Mandamus (the compelling orders the petition was seeking against IPOA) is first, employed to enforce the performance of a public duty, which is imperative, not optional, or discretionary, with the authority concerned. Secondly, it is used to enforce the performance of public duties, by public authority, and not when it is under no duty under the law. Thirdly, mandamus may be issued directing the concerned authority to act according to law.

The Judgement citing Republic vs Commissioner of Lands and another exparte Kithinji Murugu Mágere Misc Application No. 395 of 2012

IPOA complaints processing and preliminary inquiry

A traffic enforcement officer at Kilifi Sub-county command

In response, two IPOA officials took the court through the process initiated in its endeavour to ensure that it lives up to its mandate – to hold the Police accountable to the public in the performance of their functions.

The process began with a preliminary investigation that involved a visit to Mtwapa Police Station and an initial report was presented to the regional officer in-charge of Criminal Investigations at the Coast.

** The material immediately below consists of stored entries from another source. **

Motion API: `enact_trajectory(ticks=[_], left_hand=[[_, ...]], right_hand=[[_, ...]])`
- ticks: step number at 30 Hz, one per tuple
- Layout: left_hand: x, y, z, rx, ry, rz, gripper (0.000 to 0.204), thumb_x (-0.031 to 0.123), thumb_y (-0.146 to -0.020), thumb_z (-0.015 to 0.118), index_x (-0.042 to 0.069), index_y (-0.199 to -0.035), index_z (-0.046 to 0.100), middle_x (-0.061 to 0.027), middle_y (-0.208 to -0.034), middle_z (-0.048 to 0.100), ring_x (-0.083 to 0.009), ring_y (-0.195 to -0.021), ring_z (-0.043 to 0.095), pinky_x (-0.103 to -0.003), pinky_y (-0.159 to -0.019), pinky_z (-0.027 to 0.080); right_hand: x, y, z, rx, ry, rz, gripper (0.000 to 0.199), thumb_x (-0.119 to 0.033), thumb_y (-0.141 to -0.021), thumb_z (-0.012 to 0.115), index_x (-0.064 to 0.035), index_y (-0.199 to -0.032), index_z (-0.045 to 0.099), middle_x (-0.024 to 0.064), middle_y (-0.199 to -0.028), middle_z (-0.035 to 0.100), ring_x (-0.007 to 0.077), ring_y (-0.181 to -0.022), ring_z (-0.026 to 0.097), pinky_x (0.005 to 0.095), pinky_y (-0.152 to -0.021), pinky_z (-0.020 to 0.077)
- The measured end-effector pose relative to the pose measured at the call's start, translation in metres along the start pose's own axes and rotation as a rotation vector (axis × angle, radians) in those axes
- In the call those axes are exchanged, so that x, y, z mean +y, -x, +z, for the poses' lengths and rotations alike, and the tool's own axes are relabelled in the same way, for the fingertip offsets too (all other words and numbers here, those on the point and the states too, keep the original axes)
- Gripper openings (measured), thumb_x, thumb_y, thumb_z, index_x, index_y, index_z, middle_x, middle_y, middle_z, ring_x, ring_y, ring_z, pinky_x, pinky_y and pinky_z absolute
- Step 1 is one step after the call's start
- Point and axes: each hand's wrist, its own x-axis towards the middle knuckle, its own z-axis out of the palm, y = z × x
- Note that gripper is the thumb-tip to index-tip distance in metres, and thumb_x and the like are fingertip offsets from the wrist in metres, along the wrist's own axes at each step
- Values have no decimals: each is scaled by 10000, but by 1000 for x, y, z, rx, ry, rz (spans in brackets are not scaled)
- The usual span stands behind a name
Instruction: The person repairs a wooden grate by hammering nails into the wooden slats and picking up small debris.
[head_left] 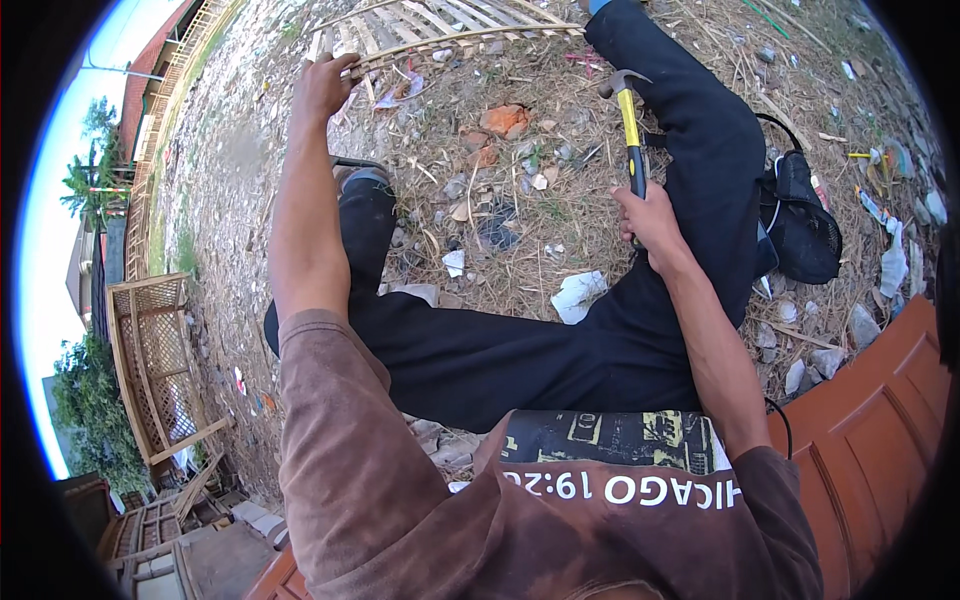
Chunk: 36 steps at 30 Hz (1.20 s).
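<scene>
My right hand [652, 222] is wrapped round the black grip of a claw hammer [629, 118]. The hammer stands roughly upright in view, its yellow shaft and metal head pointing away from me beside my right shin. Far out at the upper left, my left hand [326, 86] closes on the near corner of a slatted bamboo panel [470, 35]. Pale thin slats fan out from the panel's long edge strip, and its far part runs out of view at the top. The fingertips of my left hand are partly hidden.
Stones, dry straw and an orange brick lump [506, 120] lie between my legs. A black mesh bag or shoe [808, 225] rests right of my knee. Reddish-brown wooden panelling [870, 420] is at the lower right. A lattice bamboo frame [160, 360] stands at the left.
</scene>
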Motion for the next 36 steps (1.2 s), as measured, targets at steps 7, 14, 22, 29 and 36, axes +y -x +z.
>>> enact_trajectory(ticks=[7,14,22,29,36], left_hand=[[-11,-12,-4,10,-34,22,324,326,-851,702,313,-1174,698,-87,-1039,669,-351,-1015,622,-464,-870,533],[-19,-18,-6,-27,-1,21,328,324,-853,697,313,-1181,695,-90,-1037,667,-352,-1015,619,-463,-878,529],[-10,-15,-13,-16,-26,36,380,349,-838,738,256,-1203,692,-132,-1039,677,-375,-995,632,-463,-899,505],[-12,-24,-27,33,-70,107,355,357,-849,725,236,-1182,703,-131,-1002,676,-369,-974,634,-468,-885,503],[-21,-49,-47,-8,-68,201,347,371,-857,714,207,-1162,710,-120,-1008,677,-368,-944,647,-477,-853,512]], right_hand=[[0,-1,-1,-3,-13,-2,170,-138,-915,603,-55,-840,476,8,-627,479,99,-485,474,282,-442,410],[-1,-2,1,3,-2,10,169,-143,-914,607,-52,-842,484,8,-624,482,100,-497,487,282,-445,417],[1,-5,1,-15,44,22,188,-147,-916,601,-67,-826,456,3,-607,465,100,-498,480,286,-450,415],[5,-9,3,-32,63,43,199,-160,-911,604,-74,-826,446,4,-625,460,104,-489,471,284,-455,410],[-1,-4,7,-27,91,57,191,-153,-909,603,-71,-823,452,3,-627,454,105,-488,473,285,-448,408]])
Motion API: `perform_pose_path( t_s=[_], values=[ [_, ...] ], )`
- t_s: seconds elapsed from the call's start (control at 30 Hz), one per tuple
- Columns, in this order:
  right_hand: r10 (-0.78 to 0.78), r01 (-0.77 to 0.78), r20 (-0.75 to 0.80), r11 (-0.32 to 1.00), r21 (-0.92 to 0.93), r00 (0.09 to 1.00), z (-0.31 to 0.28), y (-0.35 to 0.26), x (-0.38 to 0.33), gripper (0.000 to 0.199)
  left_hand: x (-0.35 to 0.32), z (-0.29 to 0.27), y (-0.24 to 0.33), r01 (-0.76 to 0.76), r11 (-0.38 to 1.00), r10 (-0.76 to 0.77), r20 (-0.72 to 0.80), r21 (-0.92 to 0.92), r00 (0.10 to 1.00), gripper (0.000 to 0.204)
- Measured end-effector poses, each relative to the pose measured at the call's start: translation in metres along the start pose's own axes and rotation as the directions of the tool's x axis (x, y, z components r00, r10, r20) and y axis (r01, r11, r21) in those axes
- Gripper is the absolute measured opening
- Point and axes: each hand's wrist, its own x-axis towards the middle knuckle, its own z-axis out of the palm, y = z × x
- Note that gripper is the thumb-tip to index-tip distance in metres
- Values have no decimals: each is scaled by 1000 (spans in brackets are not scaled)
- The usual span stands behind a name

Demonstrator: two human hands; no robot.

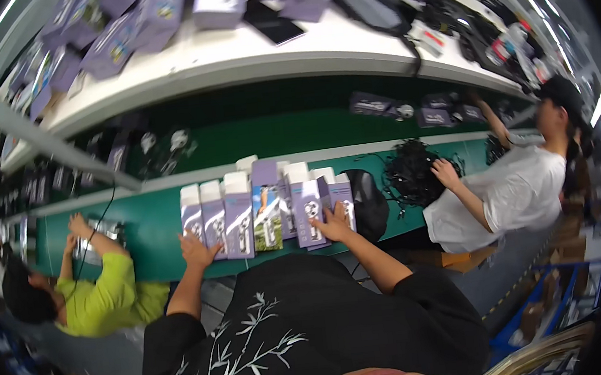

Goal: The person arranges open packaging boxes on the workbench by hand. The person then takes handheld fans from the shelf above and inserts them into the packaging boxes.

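Note:
A row of slim purple-and-white cardboard boxes (240, 226) stands on the green work table in front of me, several with pale flaps raised at the top. One box in the middle (268, 223) turns a side with a grassy picture toward me. My left hand (199, 251), fingers spread, rests against the lower part of the leftmost boxes. Across the row, my right hand (334, 225) lies with its fingers apart on the front of the right-hand boxes (309, 212). Neither hand is wrapped round a box. What the boxes contain is hidden.
Right of the row sit a black rounded item (369, 206) and a tangled pile of black cables (415, 176). A white shelf (266, 59) overhead carries more purple boxes and a dark flat device (272, 24). Co-workers in yellow-green (112, 296) and white (515, 199) work either side.

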Motion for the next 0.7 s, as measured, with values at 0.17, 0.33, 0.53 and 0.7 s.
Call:
perform_pose_path(
  t_s=[0.17,0.33,0.53,0.7],
  values=[
    [-35,32,-47,997,-67,998,0,5,0,101,-1,10,0,-22,1000,20,-101,-21,995,140],
    [-33,29,-54,997,-67,998,3,3,0,101,-7,-8,9,23,999,-23,5,-29,1000,141],
    [-46,42,-64,997,-58,997,4,0,0,102,-6,-9,6,30,999,-29,26,-19,999,141],
    [-35,32,-63,998,-53,997,4,1,-1,102,-4,-5,4,16,1000,-16,5,-17,1000,141]
  ],
)
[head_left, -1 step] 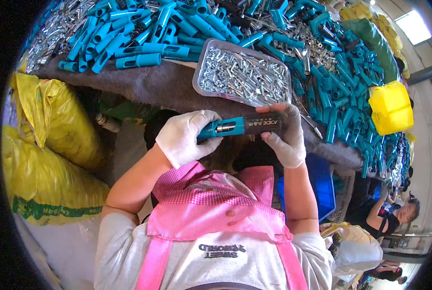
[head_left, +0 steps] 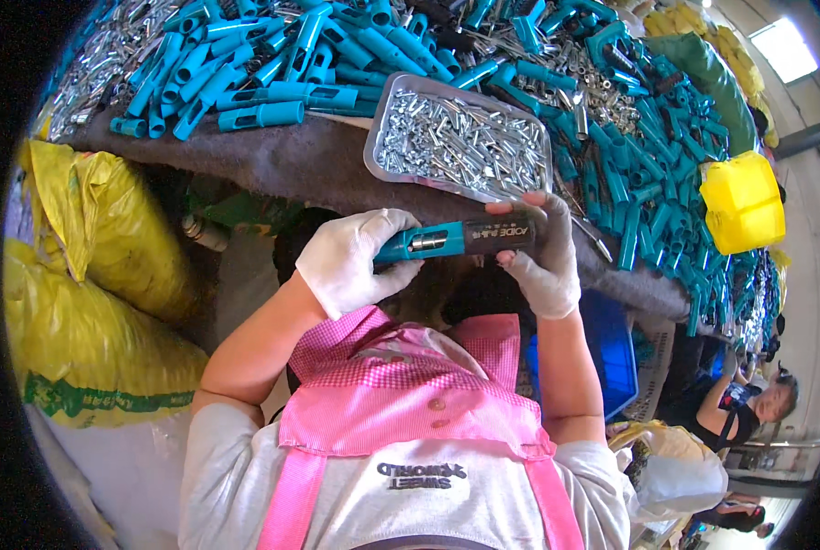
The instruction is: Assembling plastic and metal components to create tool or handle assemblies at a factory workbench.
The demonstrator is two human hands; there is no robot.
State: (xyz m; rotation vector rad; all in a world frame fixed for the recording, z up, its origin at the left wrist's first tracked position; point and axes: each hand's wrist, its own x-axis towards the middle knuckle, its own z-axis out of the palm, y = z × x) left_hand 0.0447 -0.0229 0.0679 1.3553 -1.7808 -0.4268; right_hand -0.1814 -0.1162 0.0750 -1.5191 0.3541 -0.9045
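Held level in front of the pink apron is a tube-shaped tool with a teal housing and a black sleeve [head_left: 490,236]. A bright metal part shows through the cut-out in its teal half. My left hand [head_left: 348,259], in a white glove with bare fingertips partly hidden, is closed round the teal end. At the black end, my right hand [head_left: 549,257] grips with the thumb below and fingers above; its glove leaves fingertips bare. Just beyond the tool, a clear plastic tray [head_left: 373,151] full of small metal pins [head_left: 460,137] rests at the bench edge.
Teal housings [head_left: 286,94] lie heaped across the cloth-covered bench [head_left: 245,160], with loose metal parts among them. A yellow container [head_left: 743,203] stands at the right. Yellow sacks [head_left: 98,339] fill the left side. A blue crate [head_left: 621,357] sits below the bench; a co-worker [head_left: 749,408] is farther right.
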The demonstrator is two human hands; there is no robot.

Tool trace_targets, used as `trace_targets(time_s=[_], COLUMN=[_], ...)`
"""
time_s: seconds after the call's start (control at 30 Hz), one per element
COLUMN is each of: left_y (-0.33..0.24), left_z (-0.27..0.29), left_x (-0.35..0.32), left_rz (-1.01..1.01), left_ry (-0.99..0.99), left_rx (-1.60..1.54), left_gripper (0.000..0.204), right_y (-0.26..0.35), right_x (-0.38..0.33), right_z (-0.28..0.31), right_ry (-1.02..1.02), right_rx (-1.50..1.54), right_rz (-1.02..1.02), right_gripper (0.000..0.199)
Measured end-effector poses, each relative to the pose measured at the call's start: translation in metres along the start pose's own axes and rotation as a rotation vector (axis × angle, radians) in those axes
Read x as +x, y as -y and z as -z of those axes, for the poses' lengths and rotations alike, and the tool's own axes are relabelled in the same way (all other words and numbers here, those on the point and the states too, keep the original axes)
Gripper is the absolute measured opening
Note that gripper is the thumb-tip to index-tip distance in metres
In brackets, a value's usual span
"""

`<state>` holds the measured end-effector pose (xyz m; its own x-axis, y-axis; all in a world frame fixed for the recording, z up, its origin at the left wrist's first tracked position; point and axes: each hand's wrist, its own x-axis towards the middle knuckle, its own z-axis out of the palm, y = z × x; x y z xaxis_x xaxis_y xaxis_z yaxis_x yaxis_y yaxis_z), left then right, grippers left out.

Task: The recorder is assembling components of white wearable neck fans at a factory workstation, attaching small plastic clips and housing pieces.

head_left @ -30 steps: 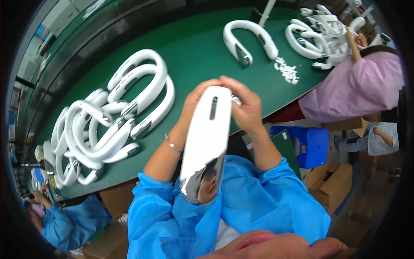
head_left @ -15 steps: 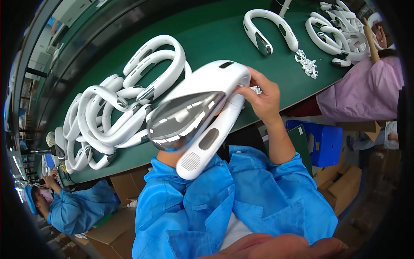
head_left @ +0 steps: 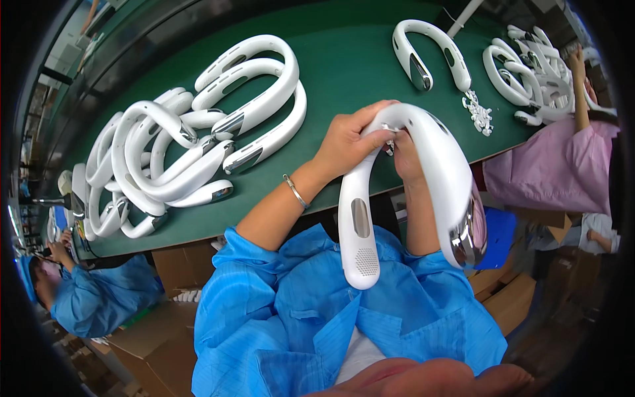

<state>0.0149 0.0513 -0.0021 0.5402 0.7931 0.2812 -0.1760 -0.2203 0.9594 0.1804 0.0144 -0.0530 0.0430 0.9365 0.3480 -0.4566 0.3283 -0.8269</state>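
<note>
In front of my chest I hold a white U-shaped neck fan (head_left: 440, 155) by its curved middle, with both ends hanging down. One arm shows a grey oval pad and a dotted grille; the other ends in a shiny silver cap. My left hand (head_left: 350, 140) is closed around the bend, thumb on the inner side. My right hand (head_left: 407, 155) is partly hidden behind the fan, its fingers closed near the inner curve. A few small white clips (head_left: 390, 144) show there. Similar clips (head_left: 477, 114) lie piled on the green table beside another neck fan (head_left: 407, 46).
A heap of white neck fans (head_left: 165, 192) covers the left of the green table (head_left: 337, 59). More fans (head_left: 522, 73) are piled at the far right, near a person in pink (head_left: 549, 165). Another person in blue (head_left: 109, 298) works at the left. A blue stool (head_left: 499, 231) stands below the table.
The neck fan has turned from lying tilted leftward to hanging with its ends down, and moved right. My left hand, hidden before, now shows on the bend.
</note>
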Motion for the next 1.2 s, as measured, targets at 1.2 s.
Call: trace_targets(time_s=[1.2], left_y=[0.015], left_z=[-0.006], left_x=[0.004], left_rz=[0.315], left_ry=[-0.074], left_rx=[-0.542], left_gripper=[0.037], right_y=[0.040], right_x=[0.013], right_z=[-0.024], right_ry=[-0.319], right_rx=[-0.355], right_rz=[-0.036], right_gripper=[0.016])
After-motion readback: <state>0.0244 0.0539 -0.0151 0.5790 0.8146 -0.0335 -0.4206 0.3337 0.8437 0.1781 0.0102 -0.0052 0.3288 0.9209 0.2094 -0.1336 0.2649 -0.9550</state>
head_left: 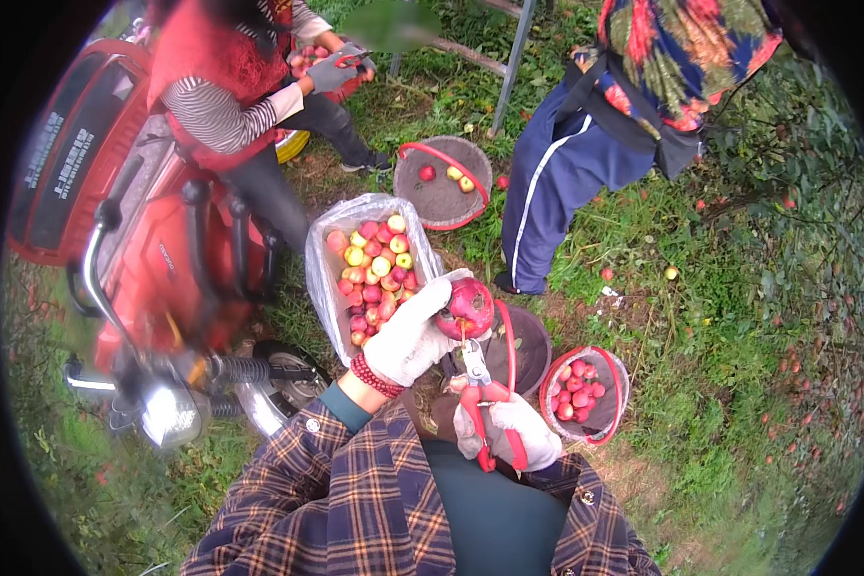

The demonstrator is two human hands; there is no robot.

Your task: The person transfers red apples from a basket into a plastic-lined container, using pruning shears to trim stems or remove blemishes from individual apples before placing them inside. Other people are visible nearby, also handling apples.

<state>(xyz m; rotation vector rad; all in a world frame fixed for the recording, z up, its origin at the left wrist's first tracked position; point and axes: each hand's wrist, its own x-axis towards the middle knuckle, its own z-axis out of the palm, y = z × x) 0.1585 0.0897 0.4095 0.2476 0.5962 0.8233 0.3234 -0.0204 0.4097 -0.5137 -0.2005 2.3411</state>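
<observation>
A red apple (469, 308) with a dark blemish sits in my gloved left hand (411, 331), fingers closed around it. My gloved right hand (520, 432) grips red-handled pruning shears (483, 394). The metal tip of the shears meets the underside of the apple, near its stem. Beyond my left hand is a lined crate (319, 278) full of red and yellow apples. A dark bucket (538, 357) with a red handle stands just behind my hands, partly hidden by them. To its right is a bucket (620, 384) holding several red apples.
Farther ahead stands another bucket (415, 197) with a few apples. A red motor tricycle (173, 259) is on the left, beside a person in a red vest (202, 58). Another person in dark trousers (557, 182) stands ahead right. A ladder (514, 67) rises behind; fruit-bearing branches (787, 221) line the right.
</observation>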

The Authority also informed the court that through its intervention, Mr. Ugochukwu was refunded the cash bail he had posted to secure his release and an abstract for a lost passport was also given back by the police.  

Ultra vires beyond mandate

In taking those steps, the Authority argued that it had taken appropriate action and therefore, “the petition was prematurely filed.”

The counsel for IPOA further asked the court not to compel the Authority to take disciplinary action against the officers, arguing that it would be tantamount to the Authority overstepping its mandate.

Justice Sewe agreed with the argument adding that the Authority “has no statutory mandate to take disciplinary action” against the officers and directing such an order “would be misplaced.”

Among other consideration, Justice Sewe dismissed the petition, having found it lacked merit. Besides the DCI Constable, Diba Halake and Station Commander Biberone Umanzi, the petitioner also wanted IPOA be compelled to take disciplinary action against the Inspector General of the National Police Service.